The richly diverse ecosystems of the Florida Keys can be discovered in hidden gardens, tucked off main thoroughfares and the Overseas Highway, throughout the 125-mile-long island chain.
Names of Florida Keys subtropical trees, plants and flowers often are mysteriously lyrical, with monikers such as “gumbo limbo,” known as the “tourist tree” because of its peeling red bark (really!), and “lignumvitae” — Latin for “wood of life,” whose dense bark contains a resin used for treating arthritis.
Hidden gardens, nurtured and enjoyed by Keys locals, protect and preserve rare and exotic trees, plants and flowers. And they’re open to the public, providing behind-the-walls access, during winter garden tours. Exploring these spots is a rare treat that lets visitors make a meaningful connection to the island chain’s natural world.
In the Upper Keys, the Garden Club of the Upper Keys’ 39th annual Garden Walk unveils five distinctive private gardens via self-guided tours Saturday, Feb. 16, from 10 a.m. to 4 p.m.
Located between mile markers 89 and 100, the gardens include Croton Color, Big Palm, the 4-acre Indian Mound Estate, Living History Grove and Orchid Cottage.
The Marathon Garden Club’s Annual House & Garden Tour gives visitors a chance to encounter unique horticulture and outdoor foliage, exotic plant species and hidden natural beauty.
Tour participants can attend a complimentary tea party between 10 a.m. and 4 p.m. on the grounds of the Francis Tracy Garden Center in Tavernier (mile marker 94 bayside). Attractions include an exhibition by the Art Guild of the Purple Isles, plus a Garden Market featuring plants, food, artisan wares and crafts available to buy.
Tickets can be purchased in advance or at the gate.
In the Middle Keys, the Marathon Garden Club’s Annual House & Garden Tour is scheduled from 10 a.m. to 4 p.m. Saturday, March 2, showcasing gardens that range from eclectic to elegant.
This intriguing tour is a favorite “can’t-miss” event for locals — and allows visitors a unique chance to discover Keys residents’ beautiful indoor and outdoor spaces.
Tickets can be purchased at the club (5270 Overseas Highway at mile marker 50 bayside) or the Marathon Chamber of Commerce at 12222 Overseas Highway.
The 15-acre Key West Tropical Forest & Botanical Garden — celebrating its 83rd anniversary as the only frost-free tropical moist forest garden in the continental United States — is hosting GardenFest Key West: The Green Market Place 2019 Saturday and Sunday, Feb. 16-17, beginning at 10 a.m. Admission is free.
Attendees can browse and buy tropical and native plants, including more than 150 species of native plants in the garden’s nursery. Arts and crafts, eco-friendly products and services, a children’s program, live music, refreshments and an on-site beer garden round out the event’s enticing aspects.
The garden itself is a fascinating attraction.
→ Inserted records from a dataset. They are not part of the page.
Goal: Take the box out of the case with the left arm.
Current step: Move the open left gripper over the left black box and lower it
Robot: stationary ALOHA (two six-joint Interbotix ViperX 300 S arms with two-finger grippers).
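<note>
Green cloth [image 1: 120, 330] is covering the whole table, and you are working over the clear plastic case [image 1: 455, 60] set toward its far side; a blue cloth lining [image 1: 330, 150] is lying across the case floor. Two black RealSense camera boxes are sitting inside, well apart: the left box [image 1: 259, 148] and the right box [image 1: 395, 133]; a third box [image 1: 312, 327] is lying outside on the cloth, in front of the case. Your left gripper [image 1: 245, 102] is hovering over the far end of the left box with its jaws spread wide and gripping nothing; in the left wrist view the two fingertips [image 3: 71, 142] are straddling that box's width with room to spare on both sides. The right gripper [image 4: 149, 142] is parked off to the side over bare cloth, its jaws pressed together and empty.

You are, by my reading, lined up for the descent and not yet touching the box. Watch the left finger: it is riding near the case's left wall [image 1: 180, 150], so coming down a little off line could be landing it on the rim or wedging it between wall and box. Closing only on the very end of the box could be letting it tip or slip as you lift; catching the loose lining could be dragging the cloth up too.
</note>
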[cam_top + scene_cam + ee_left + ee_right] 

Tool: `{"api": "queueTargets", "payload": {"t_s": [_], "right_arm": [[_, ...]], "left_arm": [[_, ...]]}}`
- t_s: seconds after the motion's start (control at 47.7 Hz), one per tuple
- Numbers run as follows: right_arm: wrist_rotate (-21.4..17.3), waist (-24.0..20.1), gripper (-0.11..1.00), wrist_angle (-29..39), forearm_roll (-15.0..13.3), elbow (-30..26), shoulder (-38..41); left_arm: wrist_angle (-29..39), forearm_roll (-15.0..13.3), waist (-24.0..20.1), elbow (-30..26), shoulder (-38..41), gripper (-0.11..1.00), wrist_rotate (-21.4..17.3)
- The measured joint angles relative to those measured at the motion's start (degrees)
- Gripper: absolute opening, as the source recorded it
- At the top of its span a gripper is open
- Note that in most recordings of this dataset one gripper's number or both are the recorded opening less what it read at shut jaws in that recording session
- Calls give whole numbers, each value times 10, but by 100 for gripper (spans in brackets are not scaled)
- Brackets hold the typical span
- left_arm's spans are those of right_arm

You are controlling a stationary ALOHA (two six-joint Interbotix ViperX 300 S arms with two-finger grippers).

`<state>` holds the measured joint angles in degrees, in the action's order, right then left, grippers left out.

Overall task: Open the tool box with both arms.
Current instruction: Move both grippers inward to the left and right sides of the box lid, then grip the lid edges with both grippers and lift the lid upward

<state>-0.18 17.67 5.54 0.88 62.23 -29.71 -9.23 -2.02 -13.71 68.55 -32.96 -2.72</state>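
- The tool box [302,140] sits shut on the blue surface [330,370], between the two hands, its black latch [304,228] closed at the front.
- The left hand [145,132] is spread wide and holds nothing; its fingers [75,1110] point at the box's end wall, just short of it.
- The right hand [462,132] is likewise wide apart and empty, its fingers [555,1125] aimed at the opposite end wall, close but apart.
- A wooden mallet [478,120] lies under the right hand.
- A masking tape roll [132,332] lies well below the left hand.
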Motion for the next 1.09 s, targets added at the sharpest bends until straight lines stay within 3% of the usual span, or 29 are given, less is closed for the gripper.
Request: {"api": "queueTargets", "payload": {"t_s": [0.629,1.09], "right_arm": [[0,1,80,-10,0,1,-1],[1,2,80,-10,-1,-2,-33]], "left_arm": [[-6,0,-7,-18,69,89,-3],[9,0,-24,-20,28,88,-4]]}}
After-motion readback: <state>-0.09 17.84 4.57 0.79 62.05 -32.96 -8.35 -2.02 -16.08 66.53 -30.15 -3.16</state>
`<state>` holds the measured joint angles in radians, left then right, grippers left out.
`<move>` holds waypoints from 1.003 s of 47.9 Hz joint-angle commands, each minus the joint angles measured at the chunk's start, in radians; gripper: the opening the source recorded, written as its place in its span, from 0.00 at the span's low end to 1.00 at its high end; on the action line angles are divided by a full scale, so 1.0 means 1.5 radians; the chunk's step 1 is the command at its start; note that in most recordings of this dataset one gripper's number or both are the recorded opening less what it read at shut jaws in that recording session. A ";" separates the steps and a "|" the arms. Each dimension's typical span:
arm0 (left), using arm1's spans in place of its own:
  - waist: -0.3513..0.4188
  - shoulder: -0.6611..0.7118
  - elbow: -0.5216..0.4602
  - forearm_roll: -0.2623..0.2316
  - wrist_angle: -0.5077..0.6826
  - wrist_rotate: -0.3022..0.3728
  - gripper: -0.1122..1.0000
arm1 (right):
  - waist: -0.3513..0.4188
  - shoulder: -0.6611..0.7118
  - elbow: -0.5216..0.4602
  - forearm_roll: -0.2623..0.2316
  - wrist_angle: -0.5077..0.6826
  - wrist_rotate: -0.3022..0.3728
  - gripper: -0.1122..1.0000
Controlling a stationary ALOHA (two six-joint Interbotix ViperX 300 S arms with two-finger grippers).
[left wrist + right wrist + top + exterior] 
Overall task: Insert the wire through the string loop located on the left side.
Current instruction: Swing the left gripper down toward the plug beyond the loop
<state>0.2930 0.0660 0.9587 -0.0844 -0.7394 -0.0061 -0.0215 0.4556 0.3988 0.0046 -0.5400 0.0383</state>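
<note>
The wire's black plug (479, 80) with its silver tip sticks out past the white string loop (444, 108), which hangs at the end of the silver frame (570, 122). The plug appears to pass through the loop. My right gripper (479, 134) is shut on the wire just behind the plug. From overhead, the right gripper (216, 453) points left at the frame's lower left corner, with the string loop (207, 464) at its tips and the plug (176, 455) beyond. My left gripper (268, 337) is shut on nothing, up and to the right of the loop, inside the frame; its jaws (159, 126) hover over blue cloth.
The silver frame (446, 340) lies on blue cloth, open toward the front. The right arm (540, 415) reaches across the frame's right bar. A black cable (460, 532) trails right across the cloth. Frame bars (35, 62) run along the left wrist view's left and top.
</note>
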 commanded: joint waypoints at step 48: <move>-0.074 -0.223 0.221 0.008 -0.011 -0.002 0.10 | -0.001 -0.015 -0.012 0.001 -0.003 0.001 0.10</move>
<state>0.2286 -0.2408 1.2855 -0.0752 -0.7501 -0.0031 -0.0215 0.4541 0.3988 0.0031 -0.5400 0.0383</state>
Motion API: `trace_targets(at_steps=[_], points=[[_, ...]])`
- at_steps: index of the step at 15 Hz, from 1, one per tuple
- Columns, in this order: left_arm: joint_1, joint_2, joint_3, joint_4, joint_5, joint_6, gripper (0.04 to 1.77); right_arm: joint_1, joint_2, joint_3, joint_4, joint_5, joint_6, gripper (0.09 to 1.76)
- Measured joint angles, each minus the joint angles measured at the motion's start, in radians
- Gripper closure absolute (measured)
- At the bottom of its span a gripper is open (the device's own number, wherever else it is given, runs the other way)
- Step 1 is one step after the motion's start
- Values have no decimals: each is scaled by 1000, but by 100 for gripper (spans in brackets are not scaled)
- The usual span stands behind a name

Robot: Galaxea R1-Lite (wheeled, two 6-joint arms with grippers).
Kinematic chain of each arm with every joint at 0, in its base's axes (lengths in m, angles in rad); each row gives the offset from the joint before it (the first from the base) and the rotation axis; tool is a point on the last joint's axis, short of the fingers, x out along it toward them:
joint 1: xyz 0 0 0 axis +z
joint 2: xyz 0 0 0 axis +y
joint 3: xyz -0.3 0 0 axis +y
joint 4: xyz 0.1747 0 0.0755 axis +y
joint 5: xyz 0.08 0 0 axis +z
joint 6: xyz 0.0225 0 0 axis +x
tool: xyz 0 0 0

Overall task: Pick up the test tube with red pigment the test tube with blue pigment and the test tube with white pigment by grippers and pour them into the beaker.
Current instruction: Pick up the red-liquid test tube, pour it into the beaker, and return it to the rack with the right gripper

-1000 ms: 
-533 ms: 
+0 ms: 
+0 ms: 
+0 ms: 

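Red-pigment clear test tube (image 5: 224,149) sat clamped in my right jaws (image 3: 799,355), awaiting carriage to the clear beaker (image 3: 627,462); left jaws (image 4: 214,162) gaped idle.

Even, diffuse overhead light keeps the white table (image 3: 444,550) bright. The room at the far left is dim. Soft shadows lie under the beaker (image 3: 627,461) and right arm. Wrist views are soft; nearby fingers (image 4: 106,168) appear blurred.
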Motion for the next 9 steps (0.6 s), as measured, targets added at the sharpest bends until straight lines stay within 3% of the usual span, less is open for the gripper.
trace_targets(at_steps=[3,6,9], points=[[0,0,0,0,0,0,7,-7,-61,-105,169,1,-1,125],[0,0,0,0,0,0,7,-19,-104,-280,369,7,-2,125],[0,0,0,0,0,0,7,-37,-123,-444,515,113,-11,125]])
Rich in biodiversity, it’s home to plants native to the Florida Keys, Cuba and the Caribbean. It includes two wetland habitats, two butterfly gardens, seasonal flowers and national and state champion trees — all awaiting exploration via eight self-guided tours.
The Key West Garden Club at West Martello Tower presents tours of four private gardens from 10 am. to 3 p.m. Friday and Saturday, Feb. 22-23.
Native plants from the Key West Tropical Forest & Botanical Garden’s nursery will be available for GardenFest attendees to view and purchase.
The club’s tours include gardens created by noted landscape designer Patrick Tierney at the home of a former U.S. Navy commander in the Truman Annex neighborhood. Other private venues showcase butterfly gardens, orchid collections and fruit trees.
The garden club site is a tranquil haven overlooking the Atlantic Ocean at 1100 Atlantic Blvd. It features a white perfume garden with fragrant jasmine, gardenias, sweet almond and Chinese perfume plants — as well as indigenous plants, rare palms and plant exhibits.
These lovely trees and plantings are set against the backdrop of historic West Martello Tower, a never-used fortification built during the Civil War era. It was declared a National Historic Site in 1976 and today is listed in the National Register of Historic Places.
Tickets can be purchased in advance or at the featured locations on tour days.
By exploring Florida Keys gardens, visitors can discover the island chain’s horticulture and outdoor foliage, hidden natural beauty, unique ecosystems and exotic plants — and add fragrant memories to a winter vacation in the warmly welcoming island chain.